Although I think Judd Apatow and the very funny Mike White are still friends, Mr. White attacked "Virgin" as a mean flick in which Apatow turned on his own fellow geeks. While I wouldn't go that far, I simply didn't like one character in "Virgin," from Steve Carell on down (although I will always, of course, have plenty of time for Catherine Keener.)
With "Knocked Up," however, it's clear from the outset that he loves these guys, all of whom except for Jonah Hill have worked for him on television in the past. I liked that Hill, Jason Segal, Martin Starr and Jay Baruchel all kept their real names, and that they felt exactly like the kind of lovable losers we all hung out with at some time in our lives. They reminded me most of the crew I ran with in college, but as far as lifestyle, they were probably closer to the two dudes I later lived with in a just-barely-converted furniture store for a year in Athens, Ga.
The terribly familiar story here, however, is all about Seth Rogen and Katherine Heigl, both of whom bring enough new to the table to make it a lively tale. After a drunken night out (and looking at Katherine Heigl, those must have been some very potent cocktails) and a supposedly one-night stand she, of course, finds herself "Knocked Up."
What makes this original is that the journey taken by Seth Rogen's Ben really isn't much of one at all. He never has some magic moment that transforms him from a toad into a prince.
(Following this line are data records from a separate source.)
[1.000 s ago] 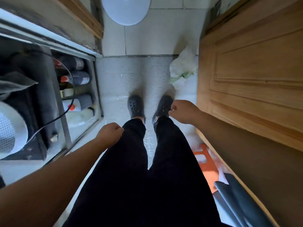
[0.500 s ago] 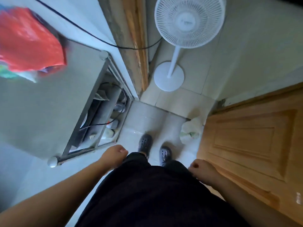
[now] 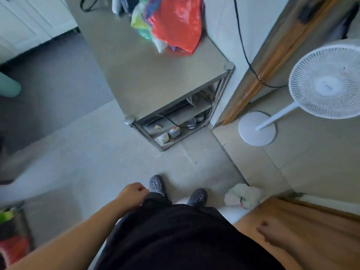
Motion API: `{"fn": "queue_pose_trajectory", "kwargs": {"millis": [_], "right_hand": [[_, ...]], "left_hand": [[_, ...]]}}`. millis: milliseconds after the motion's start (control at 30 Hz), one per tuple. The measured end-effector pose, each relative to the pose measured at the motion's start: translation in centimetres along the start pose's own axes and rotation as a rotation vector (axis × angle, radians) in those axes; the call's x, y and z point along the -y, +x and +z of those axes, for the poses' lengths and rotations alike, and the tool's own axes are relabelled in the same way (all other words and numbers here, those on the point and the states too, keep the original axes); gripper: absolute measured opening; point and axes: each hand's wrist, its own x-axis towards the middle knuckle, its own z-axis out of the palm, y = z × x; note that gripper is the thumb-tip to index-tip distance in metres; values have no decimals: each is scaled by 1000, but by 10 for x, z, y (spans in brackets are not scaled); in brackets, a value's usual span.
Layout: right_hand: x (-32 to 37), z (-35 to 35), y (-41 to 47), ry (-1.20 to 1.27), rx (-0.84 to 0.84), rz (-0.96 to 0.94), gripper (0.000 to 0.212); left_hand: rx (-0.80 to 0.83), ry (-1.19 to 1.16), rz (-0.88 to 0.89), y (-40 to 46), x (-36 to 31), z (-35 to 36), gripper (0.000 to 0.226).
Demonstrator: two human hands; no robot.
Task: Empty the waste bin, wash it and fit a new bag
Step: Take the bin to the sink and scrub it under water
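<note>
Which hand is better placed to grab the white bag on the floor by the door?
Right, probably. The white bag lies on that side, past the right shoe; the blurred right hand hangs nearest. The left hand is across the body.

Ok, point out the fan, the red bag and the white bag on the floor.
fan (image 3: 325,82), head view, middle of its round grille.
red bag (image 3: 179,22), head view, its crinkled front.
white bag (image 3: 243,195), head view, its crumpled middle.
</note>
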Motion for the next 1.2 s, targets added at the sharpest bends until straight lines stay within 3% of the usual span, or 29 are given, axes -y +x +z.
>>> {"fn": "queue_pose_trajectory", "kwargs": {"millis": [100, 300, 367, 533, 700, 933, 1033, 1200], "right_hand": [[50, -29, 2, -34, -26, -39, 19], [200, -39, -4, -134, -127, -224, 33], [256, -28, -12, -180, -108, -304, 35], [395, 20, -37, -310, -77, -430, 15], [508, 73, -64, -323, -46, -552, 23], [573, 102, -63, -526, 25, -545, 25], [586, 93, -42, -614, -11, -511, 32], [615, 66, 3, -741, -11, -397, 20]], "left_hand": [[-34, -110, -18, -9, 34, -4, 24], [-108, -337, -120, -18, 127, -23, 21], [-107, -399, -170, -20, 168, -33, 22], [-84, -523, -299, -27, 277, -67, 24], [-132, -588, -404, -26, 377, -121, 23], [-248, -708, -484, -4, 445, -195, 22], [-234, -738, -479, 15, 443, -218, 20], [-130, -725, -430, 54, 413, -259, 18]]}}
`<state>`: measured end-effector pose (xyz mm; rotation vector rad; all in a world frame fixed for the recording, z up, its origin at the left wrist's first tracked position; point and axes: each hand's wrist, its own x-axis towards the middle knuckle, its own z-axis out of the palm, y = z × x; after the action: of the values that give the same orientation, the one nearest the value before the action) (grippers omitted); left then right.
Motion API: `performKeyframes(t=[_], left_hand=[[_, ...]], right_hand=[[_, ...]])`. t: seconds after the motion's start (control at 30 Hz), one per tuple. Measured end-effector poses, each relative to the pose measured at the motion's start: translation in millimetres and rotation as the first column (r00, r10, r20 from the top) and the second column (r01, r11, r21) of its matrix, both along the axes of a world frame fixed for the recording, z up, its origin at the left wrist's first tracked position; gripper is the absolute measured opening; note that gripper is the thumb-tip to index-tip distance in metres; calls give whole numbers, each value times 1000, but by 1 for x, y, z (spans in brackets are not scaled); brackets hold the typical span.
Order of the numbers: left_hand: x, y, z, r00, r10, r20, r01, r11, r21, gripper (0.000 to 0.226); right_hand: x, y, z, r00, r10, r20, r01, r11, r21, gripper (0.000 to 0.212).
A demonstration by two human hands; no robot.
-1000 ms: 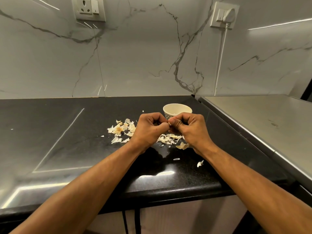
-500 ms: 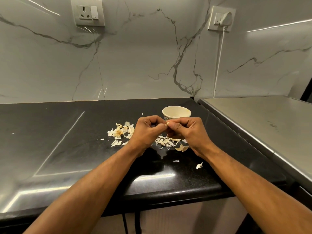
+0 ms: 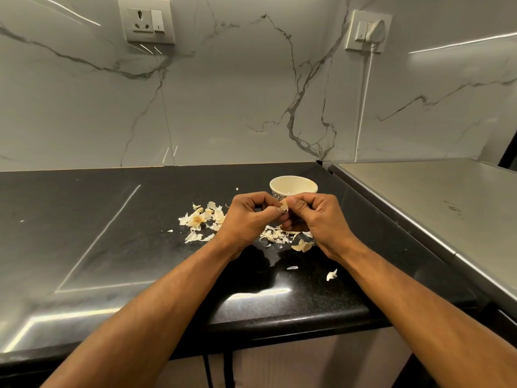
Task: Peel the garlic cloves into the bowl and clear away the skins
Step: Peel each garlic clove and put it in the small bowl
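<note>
Your left hand (image 3: 246,219) and right hand (image 3: 319,217) both pinch one small pale garlic clove (image 3: 284,206) just before the cream bowl (image 3: 293,186). It looks light and slippery; grip its ends, tearing the brittle papery skin.

Black counter (image 3: 84,247): left hand (image 3: 246,219) and right hand (image 3: 319,217) pinch one garlic clove (image 3: 284,206) at centre; bowl (image 3: 293,186) at 12 o'clock; skins (image 3: 201,219) at 9 o'clock.

No text, label, brand or number can be read on anything here.
</note>
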<state>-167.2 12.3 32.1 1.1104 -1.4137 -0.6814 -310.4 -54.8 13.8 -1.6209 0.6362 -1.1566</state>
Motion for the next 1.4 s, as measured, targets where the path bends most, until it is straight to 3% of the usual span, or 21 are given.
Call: performKeyframes(t=[0.17, 0.33, 0.47, 0.6, 0.7, 0.87, 0.97, 1.23, 1.4], left_hand=[[3, -2, -1, 998, 37, 45, -38, 999, 19, 10], [12, -12, -11, 933, 115, 340, -130, 991, 21, 18], [21, -18, -14, 870, 195, 452, -233, 972, 29, 29], [29, -20, -14, 809, 188, 556, -282, 955, 88, 20], [33, -22, -16, 829, 166, 534, -237, 969, 66, 5], [28, -20, -15, 920, 131, 370, -114, 991, -67, 2], [26, -20, -15, 924, 113, 365, -84, 992, -95, 6], [26, -21, -17, 955, 89, 282, -90, 996, -10, 12], [24, -21, -18, 958, 65, 281, -71, 997, 11, 10]], right_hand=[[-3, -4, 2, 998, -63, 31, 62, 997, 49, 19], [-5, -4, 3, 998, -33, 52, 27, 993, 113, 16], [-5, -2, 4, 997, 22, 67, -33, 986, 161, 21], [-6, -4, 5, 999, 5, 49, -13, 986, 168, 19], [-6, -4, 5, 999, -26, 24, 21, 986, 166, 8], [-4, -2, 5, 999, -23, -29, 27, 987, 161, 3], [-4, -2, 4, 999, -15, -44, 21, 989, 150, 4], [-7, -1, 5, 995, 87, -38, -81, 986, 145, 17], [-4, 1, 5, 997, 48, -54, -42, 994, 105, 10]])
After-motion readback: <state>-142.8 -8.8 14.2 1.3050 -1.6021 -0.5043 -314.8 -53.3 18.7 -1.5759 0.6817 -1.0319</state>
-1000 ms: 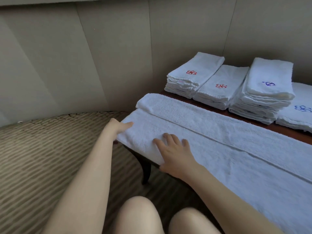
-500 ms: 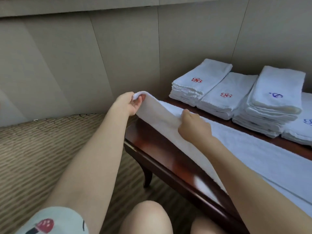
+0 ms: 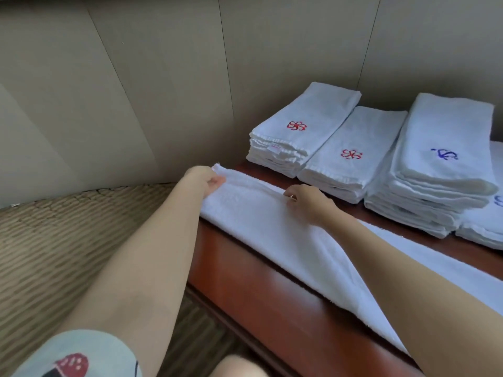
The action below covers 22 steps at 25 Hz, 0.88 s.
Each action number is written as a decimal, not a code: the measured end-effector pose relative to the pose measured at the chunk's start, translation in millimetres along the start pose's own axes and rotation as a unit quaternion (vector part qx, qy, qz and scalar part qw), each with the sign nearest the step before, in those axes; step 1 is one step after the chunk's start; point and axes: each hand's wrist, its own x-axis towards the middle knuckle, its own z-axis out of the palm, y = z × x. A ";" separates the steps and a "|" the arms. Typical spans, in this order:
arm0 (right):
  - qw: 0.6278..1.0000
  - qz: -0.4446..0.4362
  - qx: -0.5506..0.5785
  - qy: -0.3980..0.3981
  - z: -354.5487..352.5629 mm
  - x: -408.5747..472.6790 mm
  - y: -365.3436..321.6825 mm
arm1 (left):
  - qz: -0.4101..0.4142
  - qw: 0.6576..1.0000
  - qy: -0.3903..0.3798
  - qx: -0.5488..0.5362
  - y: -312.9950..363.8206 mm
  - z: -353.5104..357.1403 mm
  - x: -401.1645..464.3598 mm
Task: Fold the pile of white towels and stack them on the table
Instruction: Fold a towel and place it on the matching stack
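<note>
Near edge now carried over to the far edge: my left hand (image 3: 204, 177) and right hand (image 3: 304, 198) pinch the long white terry towel (image 3: 272, 227), aligning the lengthwise fold.

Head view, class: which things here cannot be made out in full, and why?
- Long towel: far end cut off by the right edge, part under the right arm.
- Rightmost stack: cut by the right edge.
- Right hand: fingertips hidden, curled into the towel.
</note>
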 end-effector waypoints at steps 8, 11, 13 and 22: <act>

For most of the movie, in fact, he's a dick, albeit a very funny one. He never seems like much more than a stoner who's living off what he got for being run over by a Canadian bus driver, but you're still rooting for him to be more.
And the only complaints I've been able to find about this extremely enjoyable flick were that the women, especially Heigl, get short-shrift. To that, I only have to ask what movie were you (the only two critics I could find who didn't like this) watching? Much of the middle of the movie is given over to what exactly she will do in this unfortunate situation, and it's the best writing Apatow has delivered since "Freaks and Geeks."
Heigl never just gives into the proposition that she's stuck with this guy just because she got pregnant. You, or at least I, can see her struggling with it, especially in that great scene after the earthquake, when it finally hits her just how much of a loser Ben really is.
And special kudos should also go to Paul Rudd and Leslie Mann (Apatow's wife) for their supporting work. Rudd, who I've liked since way back with "Clueless," just shows perfectly the struggles of a dude who had to get married way before he was ready, and his Matisyahu joke at the end (you won't hear from me how it comes up) is just perfect. Mann gets just about the best scene among many great ones when she gets a crude reality check from a nightclub bouncer.
My only fear after watching this whipsmart comedy was what will become of Judd Apatow after this makes a ton of money. It should have an opening weekend of at leat $25 million, meaning he can do whatever he wants to.
Since he's already in bed with Adam Sandler for the upcoming "Don't Mess with the Zohan," and was a producer on "Talladega Nights," I'm afraid he's gonna be like the new girl on "Freaks and Geeks" who, after hanging out with the geeks for a few days, decides she'd rather hang out with the cool kids.
Even when he does now graduate to the big time, though, I have a suspicion he'll always remember that he's truly just a geek at heart.